Der Sandweg – grasbewachsen in der Mitte – ist gesäumt von Heidekraut und Tannen. Hier im Kropper Busch südwestlich von Schleswig drohte den Treibern mit ihren 50 bis 100 Ochsen starken Herden Ungemach. Die ausgedehnten Heideflächen des Kropper Busches galten als schwierigster Teil der Ochsentrift. Räuber und Wegelagerer bedrohten in der Heideeinsamkeit Viehtreiber und Herden. Doch auch der tiefe Sand setzte den Ochsen und den Treibern zu. So manches Rad brach den Treibern entzwei, die den Herden mit Pferd und Wagen folgten. „Du büs Kropper Busch noch nie vörbi“ (du bist noch nicht am Kropper Busch vorbei) – dieser Satz prangt seit Jahrhunderten über dem Eingangstor der Gastwirtschaft „Kropper Busch“. Die alte Wirtschaft lag bis 1845 am historischen Triftweg. Sie und viele andere Gasthäuser entlang des Ochsenweges boten den Treibern nächtliche Unterkunft und Verpflegung für die Tiere.

Harrislee und Flensburg

Wir beginnen die Reise in Harrislee an der dänischen Grenze. Geübte Radler fahren von hier bis Wedel an der Elbe etwa drei bis vier Tage. Sie sind damit sehr viel schneller als die Viehtreiber in alten Zeiten, die ihren Ochsenherden keine schnellere Geschwindigkeit als 20 km am Tag abringen konnten.

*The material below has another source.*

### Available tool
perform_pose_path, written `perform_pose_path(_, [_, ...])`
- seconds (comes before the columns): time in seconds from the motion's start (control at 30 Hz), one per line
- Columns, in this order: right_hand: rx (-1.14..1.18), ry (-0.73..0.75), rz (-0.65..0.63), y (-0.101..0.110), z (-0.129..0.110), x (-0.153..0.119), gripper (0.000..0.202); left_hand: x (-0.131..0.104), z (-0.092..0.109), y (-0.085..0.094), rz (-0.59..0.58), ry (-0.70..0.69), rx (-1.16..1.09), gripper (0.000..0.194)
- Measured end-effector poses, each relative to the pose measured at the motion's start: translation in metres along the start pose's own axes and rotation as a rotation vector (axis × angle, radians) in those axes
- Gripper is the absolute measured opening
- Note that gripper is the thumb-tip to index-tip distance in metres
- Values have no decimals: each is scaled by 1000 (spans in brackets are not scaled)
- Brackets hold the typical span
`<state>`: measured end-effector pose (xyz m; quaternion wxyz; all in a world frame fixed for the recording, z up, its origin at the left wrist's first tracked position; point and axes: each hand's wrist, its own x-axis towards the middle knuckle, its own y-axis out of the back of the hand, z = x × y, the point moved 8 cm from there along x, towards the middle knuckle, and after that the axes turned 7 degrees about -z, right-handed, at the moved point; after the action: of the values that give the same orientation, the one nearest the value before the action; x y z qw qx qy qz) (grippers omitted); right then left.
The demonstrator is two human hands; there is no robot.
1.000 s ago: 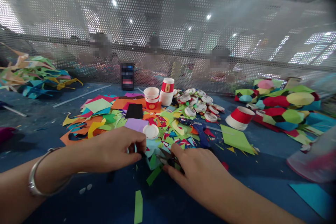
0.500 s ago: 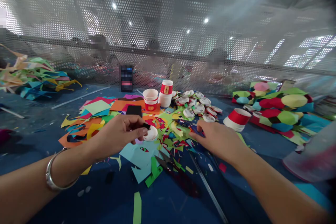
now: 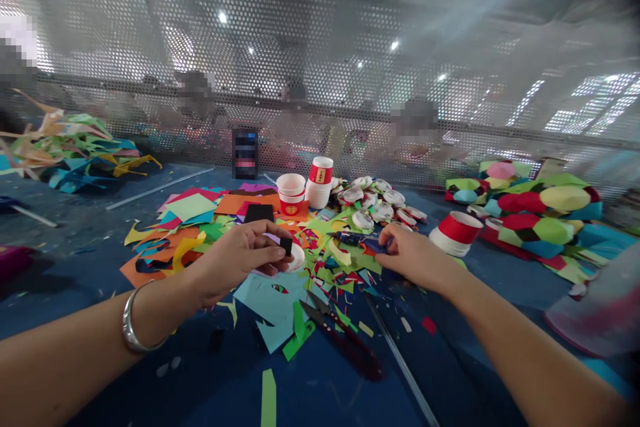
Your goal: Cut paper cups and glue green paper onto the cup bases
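In the head view, we pinch a small black rectangular piece of paper (image 3: pixel 287 246) between the thumb and fingers of our left hand (image 3: pixel 245 253), whose wrist wears a silver metal bangle (image 3: pixel 130 323). Just beyond those fingertips, partly hidden by them, lies a white round shallow dish (image 3: pixel 298 257). We curl our right hand (image 3: pixel 415 257) at a dark blue plastic tool (image 3: pixel 367 243) with a narrow barrel; we cannot tell how firmly we grip it. Between our hands and nearer to us, a light blue paper sheet (image 3: pixel 265 301) lies beside dark-bladed scissors with dark red handles (image 3: pixel 356 349). Below our right hand, a thin clear stick (image 3: pixel 400 355) slants across the dark blue table (image 3: pixel 210 387). Beyond our left hand are a black paper rectangle (image 3: pixel 259 213) and two nested red-and-white paper cups (image 3: pixel 291 198). Beyond our right hand, we see a heap of white round red-edged pieces (image 3: pixel 383 199); just to its right stand stacked red-and-white paper cups (image 3: pixel 456 233), tilted.
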<state>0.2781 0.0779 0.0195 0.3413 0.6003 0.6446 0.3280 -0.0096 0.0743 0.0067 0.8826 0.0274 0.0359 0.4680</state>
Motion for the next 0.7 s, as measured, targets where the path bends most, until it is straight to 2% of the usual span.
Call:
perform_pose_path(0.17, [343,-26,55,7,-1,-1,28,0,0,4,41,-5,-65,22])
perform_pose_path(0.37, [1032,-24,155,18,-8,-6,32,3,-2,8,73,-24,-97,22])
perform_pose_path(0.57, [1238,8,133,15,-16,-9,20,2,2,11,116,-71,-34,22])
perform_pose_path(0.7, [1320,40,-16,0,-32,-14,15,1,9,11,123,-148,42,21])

Gewundene Alleen führen an blühenden Rapsfeldern und grünen Weiden vorbei Richtung Flensburg. Kurz vor Oeversee liegt unter einem 500 Jahre alten Weißdorn ein Gräberfeld aus der Jungsteinzeit, das schon damals den Viehtreibern als Orientierungspunkt diente. Im 15. und 16. Jahrhundert trotteten 50.000 Ochsen in einem Jahr über die Grenze. Als im 19. Jahrhundert die Straßen besser ausgebaut wurden und die Eisenbahn den Betrieb aufnahm, hatten die Ochsenwege ihre Funktion verloren und gerieten in Vergessenheit. Leider ist heute nur noch ein Zehntel des alten Ochsenweges erhalten. Ein Großteil der Strecke ist durch Betonstraßen überbaut. Doch immer wieder lassen sich gut erhaltene Teilstrecken der alten unbefestigten Straße entdecken wie in Lürschau und bei Schuby, wo uralte tief gefurchte sandige Pfade übers Feld und durch den Wald in Richtung Schleswig führen.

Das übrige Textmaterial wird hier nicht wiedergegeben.